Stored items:
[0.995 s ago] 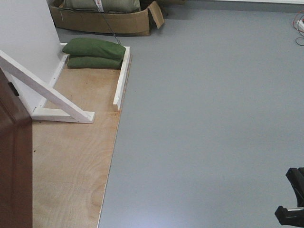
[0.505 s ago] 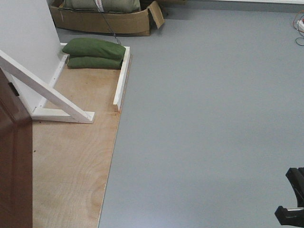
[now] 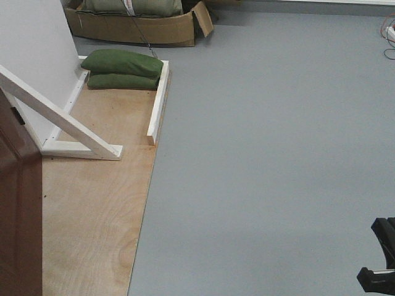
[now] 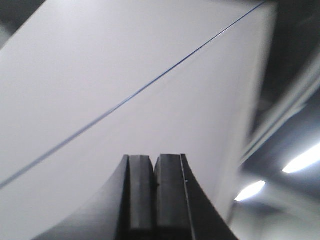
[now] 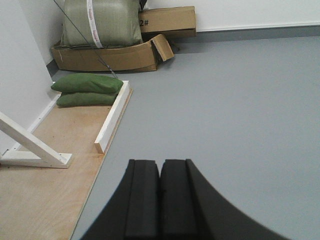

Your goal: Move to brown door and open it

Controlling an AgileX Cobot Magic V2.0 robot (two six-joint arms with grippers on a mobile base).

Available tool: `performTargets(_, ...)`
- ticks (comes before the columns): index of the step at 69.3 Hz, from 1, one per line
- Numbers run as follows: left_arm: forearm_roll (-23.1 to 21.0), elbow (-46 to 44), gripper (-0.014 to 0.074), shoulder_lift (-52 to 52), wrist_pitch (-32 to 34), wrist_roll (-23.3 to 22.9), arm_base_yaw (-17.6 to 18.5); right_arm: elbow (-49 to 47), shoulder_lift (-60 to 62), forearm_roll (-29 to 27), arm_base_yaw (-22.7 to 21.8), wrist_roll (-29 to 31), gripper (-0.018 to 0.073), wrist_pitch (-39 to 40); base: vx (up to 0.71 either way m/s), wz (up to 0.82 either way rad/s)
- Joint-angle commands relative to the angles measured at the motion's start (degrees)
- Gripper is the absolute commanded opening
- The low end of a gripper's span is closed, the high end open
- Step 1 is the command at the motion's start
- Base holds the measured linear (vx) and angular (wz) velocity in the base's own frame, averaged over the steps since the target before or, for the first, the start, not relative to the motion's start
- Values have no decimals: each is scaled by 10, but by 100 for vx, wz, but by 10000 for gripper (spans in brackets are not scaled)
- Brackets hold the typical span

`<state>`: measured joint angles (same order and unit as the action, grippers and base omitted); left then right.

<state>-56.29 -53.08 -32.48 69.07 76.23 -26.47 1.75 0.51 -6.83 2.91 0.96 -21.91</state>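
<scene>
The door (image 3: 15,203) stands at 8 o'clock in the front view, on the plywood (image 3: 92,209). 2 sandbags (image 3: 123,69) at 11 o'clock probably weigh down the white frame (image 3: 157,105) so that pulling cannot tip it. The left fingers (image 4: 141,195) and right fingers (image 5: 145,200) are pressed together, holding nothing. Grey floor (image 3: 265,154) from 12 to 5 o'clock gives turning room, and the brace (image 3: 68,126) is the edge to skirt.

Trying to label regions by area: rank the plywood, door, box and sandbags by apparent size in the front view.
1. Plywood, clearly largest.
2. Door and box: about alike, both cut by the frame, so unranked.
3. Sandbags, smallest.
</scene>
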Motion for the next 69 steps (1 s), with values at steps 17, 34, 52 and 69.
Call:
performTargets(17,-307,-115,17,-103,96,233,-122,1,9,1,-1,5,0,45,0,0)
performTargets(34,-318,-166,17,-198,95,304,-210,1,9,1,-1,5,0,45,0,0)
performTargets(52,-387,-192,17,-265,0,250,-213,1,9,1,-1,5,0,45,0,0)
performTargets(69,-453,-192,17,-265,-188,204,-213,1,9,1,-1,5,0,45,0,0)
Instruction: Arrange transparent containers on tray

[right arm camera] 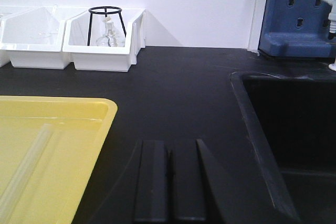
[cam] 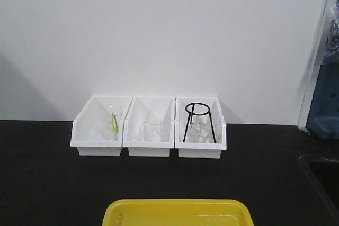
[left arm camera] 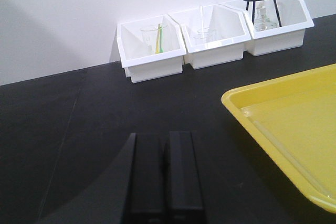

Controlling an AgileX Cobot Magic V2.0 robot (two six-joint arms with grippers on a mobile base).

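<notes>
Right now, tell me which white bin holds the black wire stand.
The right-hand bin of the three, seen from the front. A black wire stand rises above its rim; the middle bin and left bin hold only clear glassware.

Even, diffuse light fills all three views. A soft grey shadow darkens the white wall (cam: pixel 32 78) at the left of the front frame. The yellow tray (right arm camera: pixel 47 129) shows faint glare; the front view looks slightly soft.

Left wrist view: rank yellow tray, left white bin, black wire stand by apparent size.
1. Yellow tray, largest, though cut off by the frame and nearest the camera.
2. Left white bin.
3. Black wire stand, smallest, and farthest away.
</notes>
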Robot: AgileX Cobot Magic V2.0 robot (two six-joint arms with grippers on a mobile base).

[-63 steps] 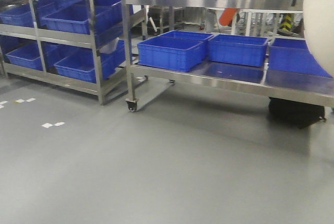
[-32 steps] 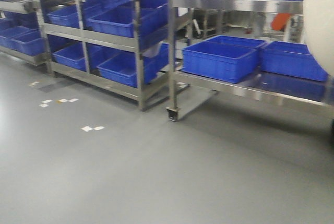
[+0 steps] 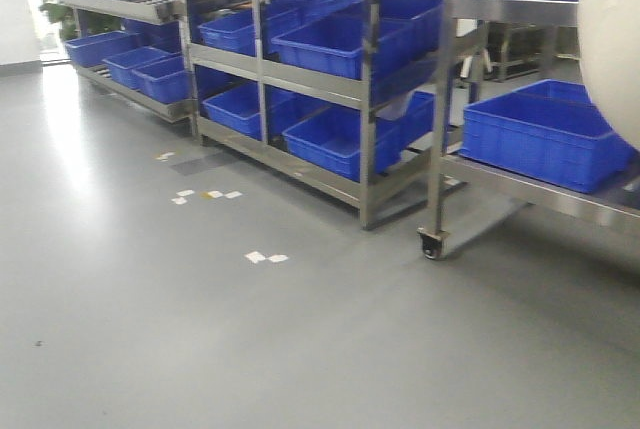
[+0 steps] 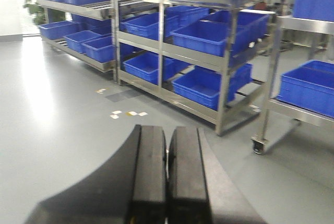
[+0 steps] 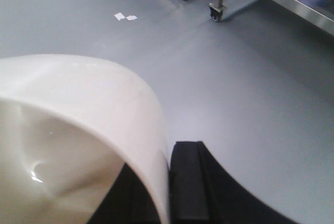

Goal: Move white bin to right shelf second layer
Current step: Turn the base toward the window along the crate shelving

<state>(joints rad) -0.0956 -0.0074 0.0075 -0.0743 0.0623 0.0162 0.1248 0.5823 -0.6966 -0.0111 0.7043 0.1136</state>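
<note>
Front view, white bin: the white bin (image 3: 612,44) shows as a big round cream shape at the right edge, up off the floor. Only part of it is in the picture.
Front view, racks: a steel rack (image 3: 368,99) stands in the middle, full of blue crates (image 3: 335,44). Its levels slope down to the front. I cannot tell if this is the right shelf second layer.
Front view, cart: a steel cart on a small wheel (image 3: 432,244) stands at the right. One blue crate sits on its low level, just behind the bin's edge.
Front view, floor: the grey floor (image 3: 250,349) has small white bits of tape (image 3: 265,257) on it.

Left wrist view, left gripper: the left gripper (image 4: 167,174) has its two black fingers (image 4: 148,172) pressed side by side. Nothing is between them.
Left wrist view, racks: the blue crates sit on the steel rack far in front.

Right wrist view, right gripper: the right gripper (image 5: 166,185) pinches the wall of the white bin. One black finger (image 5: 188,182) is outside the wall and one is inside.
Right wrist view, white bin: the bin's smooth rim (image 5: 125,85) curves over the floor, held in the air. The cart wheel is far behind it.
</note>
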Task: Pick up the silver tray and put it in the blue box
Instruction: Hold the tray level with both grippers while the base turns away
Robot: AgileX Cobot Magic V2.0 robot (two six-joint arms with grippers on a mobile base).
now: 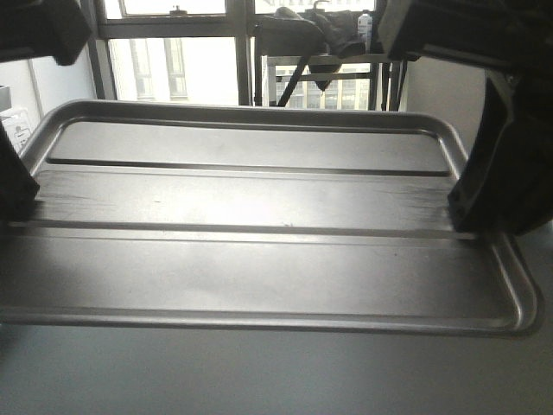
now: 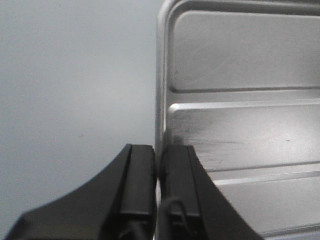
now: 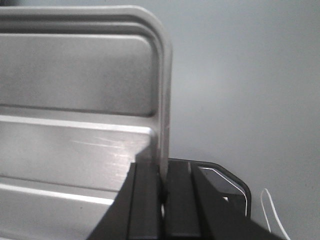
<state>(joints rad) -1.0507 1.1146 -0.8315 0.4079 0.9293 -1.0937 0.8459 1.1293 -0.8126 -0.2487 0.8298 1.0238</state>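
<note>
The silver tray (image 1: 259,199) looks like stiff, thin metal, smooth and slippery, and I think it is not heavy. The raised rim at the 2 short ends is the good place to hold it. The left gripper (image 2: 158,165) has its jaws almost closed, pinching the rim between them. The right gripper (image 3: 161,175) pinches the opposite rim in the same way. The tray spans between both jaws. You cannot see the blue box.

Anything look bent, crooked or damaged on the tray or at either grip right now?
Nothing serious. The left end effector and right end effector are each shut on the rim of the silver tray, one per short side. Only faint scuff marks show on the panel beside each grip; no dents visible.
</note>
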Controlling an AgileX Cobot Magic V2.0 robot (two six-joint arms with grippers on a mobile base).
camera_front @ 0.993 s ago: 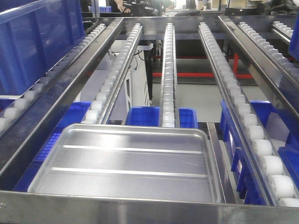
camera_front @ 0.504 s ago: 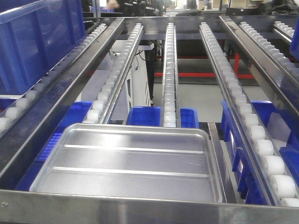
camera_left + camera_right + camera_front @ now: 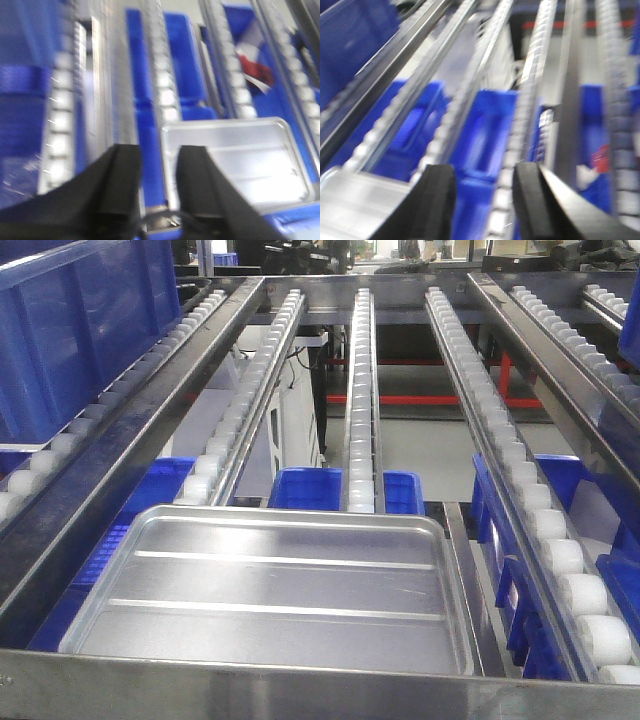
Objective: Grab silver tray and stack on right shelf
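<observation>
The silver tray is shiny, with two raised ribs. It lies flat at the front of the right shelf, on the roller rails just behind the polished front rail. In the blurred left wrist view my left gripper is open and empty, over a roller rail beside the tray's left edge. In the blurred right wrist view my right gripper is open and empty above the rails, with the tray at the lower left. Neither gripper shows in the front view.
A big blue bin stands on the shelf at the far left. More blue bins sit on the level below, seen between the rails. A steel divider rail runs along the right.
The tray stays where it is on the rollers. The front view only wobbles slightly.
</observation>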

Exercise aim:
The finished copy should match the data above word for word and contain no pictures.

Answer to the exercise:
[0.995 s ago] 
[0.505 s ago] 
[now] 
[now] 
[now] 

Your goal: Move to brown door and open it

Controlling an AgileX Cobot Magic V2.0 robot (two six-joint arms with grippers on a mobile base).

Available tool: `performTargets(_, ...)`
- ticks (comes before the columns): index of the step at 69.3 Hz, from 1, one per line
- Numbers run as follows: left_arm: forearm_roll (-23.1 to 21.0), elbow (-46 to 44), gripper (-0.014 to 0.074), shoulder_lift (-52 to 52), wrist_pitch (-32 to 34), wrist_roll (-23.3 to 22.9), arm_base_yaw (-17.6 to 18.5); right_arm: elbow (-49 to 47), shoulder_lift (-60 to 62), forearm_roll (-29 to 27), arm_base_yaw (-22.7 to 21.8), wrist_roll (-29 to 31), gripper (-0.018 to 0.073), wrist_pitch (-39 to 40); base: vx (up to 0.71 either way m/s), wz (up to 0.82 either way rad/s)
- Joint-angle commands relative to the angles measured at the motion's start (degrees)
- Gripper is the absolute commanded opening
- The low end of a gripper's span is closed, the high end open
- Step 1 is the command at the motion's start
- Base holds the measured linear (vx) and angular (wz) velocity in the base's own frame, averaged over the steps since the target before or, for the first, the start, not relative to the motion's start
- Values have no decimals: each is scaled by 10, but by 100 for vx, wz, but by 10000 for gripper (spans in brackets are not scaled)
- Brackets hold the typical span

`<state>`: measured joint angles (same order and unit as the action, grippers and base omitted); left then right.

<state>-56.29 -53.08 -32.48 69.07 76.23 -26.47 1.75 0.51 -6.83 2.91 0.96 -21.91</state>
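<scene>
The door (image 3: 15,203) stands at 8 o'clock in the front view, on the plywood (image 3: 92,209). 2 sandbags (image 3: 123,69) at 11 o'clock probably weigh down the white frame (image 3: 157,105) so that pulling cannot tip it. The left fingers (image 4: 141,195) and right fingers (image 5: 145,200) are pressed together, holding nothing. Grey floor (image 3: 265,154) from 12 to 5 o'clock gives turning room, and the brace (image 3: 68,126) is the edge to skirt.

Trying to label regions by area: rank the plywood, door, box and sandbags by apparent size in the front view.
1. Plywood, clearly largest.
2. Door and box: about alike, both cut by the frame, so unranked.
3. Sandbags, smallest.
</scene>
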Motion for the next 69 steps (1 s), with values at steps 17, 34, 52 and 69.
Call:
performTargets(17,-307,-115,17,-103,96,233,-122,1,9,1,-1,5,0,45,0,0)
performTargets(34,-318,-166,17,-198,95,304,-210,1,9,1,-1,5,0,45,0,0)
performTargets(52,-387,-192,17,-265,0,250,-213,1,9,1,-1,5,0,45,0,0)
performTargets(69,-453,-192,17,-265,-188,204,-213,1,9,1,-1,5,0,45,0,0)
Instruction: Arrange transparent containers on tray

[right arm camera] 
[cam] 
[left arm camera] 

Controlling an AgileX Cobot Magic V2.0 robot (two six-joint arms with grippers on a mobile base).

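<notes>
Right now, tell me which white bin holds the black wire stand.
The right-hand bin of the three, seen from the front. A black wire stand rises above its rim; the middle bin and left bin hold only clear glassware.

Even, diffuse light fills all three views. A soft grey shadow darkens the white wall (cam: pixel 32 78) at the left of the front frame. The yellow tray (right arm camera: pixel 47 129) shows faint glare; the front view looks slightly soft.

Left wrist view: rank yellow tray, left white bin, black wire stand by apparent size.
1. Yellow tray, largest, though cut off by the frame and nearest the camera.
2. Left white bin.
3. Black wire stand, smallest, and farthest away.
</notes>
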Robot: AgileX Cobot Magic V2.0 robot (two six-joint arms with grippers on a mobile base).

[-63 steps] 
[-32 steps] 
[+0 steps] 
[+0 steps] 
[+0 steps] 

Goal: Move white bin to right shelf second layer
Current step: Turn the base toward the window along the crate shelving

<state>(joints rad) -0.0956 -0.0074 0.0075 -0.0743 0.0623 0.0162 0.1248 0.5823 -0.6966 -0.0111 0.7043 0.1136</state>
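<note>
Front view, white bin: the white bin (image 3: 612,44) shows as a big round cream shape at the right edge, up off the floor. Only part of it is in the picture.
Front view, racks: a steel rack (image 3: 368,99) stands in the middle, full of blue crates (image 3: 335,44). Its levels slope down to the front. I cannot tell if this is the right shelf second layer.
Front view, cart: a steel cart on a small wheel (image 3: 432,244) stands at the right. One blue crate sits on its low level, just behind the bin's edge.
Front view, floor: the grey floor (image 3: 250,349) has small white bits of tape (image 3: 265,257) on it.

Left wrist view, left gripper: the left gripper (image 4: 167,174) has its two black fingers (image 4: 148,172) pressed side by side. Nothing is between them.
Left wrist view, racks: the blue crates sit on the steel rack far in front.

Right wrist view, right gripper: the right gripper (image 5: 166,185) pinches the wall of the white bin. One black finger (image 5: 188,182) is outside the wall and one is inside.
Right wrist view, white bin: the bin's smooth rim (image 5: 125,85) curves over the floor, held in the air. The cart wheel is far behind it.
</note>
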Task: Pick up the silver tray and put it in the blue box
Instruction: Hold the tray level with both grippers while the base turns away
Robot: AgileX Cobot Magic V2.0 robot (two six-joint arms with grippers on a mobile base).
now: 
now: 
now: 
<state>(joints rad) -1.0507 1.1146 -0.8315 0.4079 0.9293 -1.0937 0.8459 1.1293 -0.8126 -0.2487 0.8298 1.0238</state>
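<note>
The silver tray (image 1: 259,199) looks like stiff, thin metal, smooth and slippery, and I think it is not heavy. The raised rim at the 2 short ends is the good place to hold it. The left gripper (image 2: 158,165) has its jaws almost closed, pinching the rim between them. The right gripper (image 3: 161,175) pinches the opposite rim in the same way. The tray spans between both jaws. You cannot see the blue box.

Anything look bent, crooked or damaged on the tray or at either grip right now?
Nothing serious. The left end effector and right end effector are each shut on the rim of the silver tray, one per short side. Only faint scuff marks show on the panel beside each grip; no dents visible.
</note>
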Controlling an AgileX Cobot Magic V2.0 robot (two six-joint arms with grippers on a mobile base).
camera_front @ 0.993 s ago: 
camera_front @ 0.504 s ago: 
camera_left + camera_right + camera_front @ now: 
Objective: Grab silver tray and stack on right shelf
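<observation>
The silver tray is shiny, with two raised ribs. It lies flat at the front of the right shelf, on the roller rails just behind the polished front rail. In the blurred left wrist view my left gripper is open and empty, over a roller rail beside the tray's left edge. In the blurred right wrist view my right gripper is open and empty above the rails, with the tray at the lower left. Neither gripper shows in the front view.
A big blue bin stands on the shelf at the far left. More blue bins sit on the level below, seen between the rails. A steel divider rail runs along the right.
The tray stays where it is on the rollers. The front view only wobbles slightly.
</observation>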

This answer is complete.